The remedial class one currently takes a full-subject test every half-month; the task of producing one paper per half-month has already pushed Teacher Luo and others to their limits.
Only recently did Teacher Ke lend a hand, giving Teacher Luo and the rest a brief reprieve.
Now, an eighteen-year-old Li Ye is supposed to produce three papers daily—continuously until the Gaokao?
Would that mean he spends all his time outside class solving problems?
Where would you even get that many papers?
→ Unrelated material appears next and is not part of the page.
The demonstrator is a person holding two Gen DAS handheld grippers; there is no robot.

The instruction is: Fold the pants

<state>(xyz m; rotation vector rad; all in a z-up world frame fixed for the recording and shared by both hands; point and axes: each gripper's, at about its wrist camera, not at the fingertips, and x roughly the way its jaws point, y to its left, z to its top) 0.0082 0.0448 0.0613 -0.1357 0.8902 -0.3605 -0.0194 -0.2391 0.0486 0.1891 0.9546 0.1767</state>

Even Beijing doesn’t have that many.
But if it were true........ just imagining it was thrilling!
The students chattered excitedly, half-skeptical, half-thrilled.
Wen Leyu slowly turned her head, her cold gaze sweeping over the group of “little sparrows,” and she rebuked without emotion: “Can you be quiet? Those who believe Li Ye, stay. Those who don’t, leave.”
“.........”
Don't provoke her, don't provoke her; Little Mute rarely speaks, but when she does, it's always extraordinary.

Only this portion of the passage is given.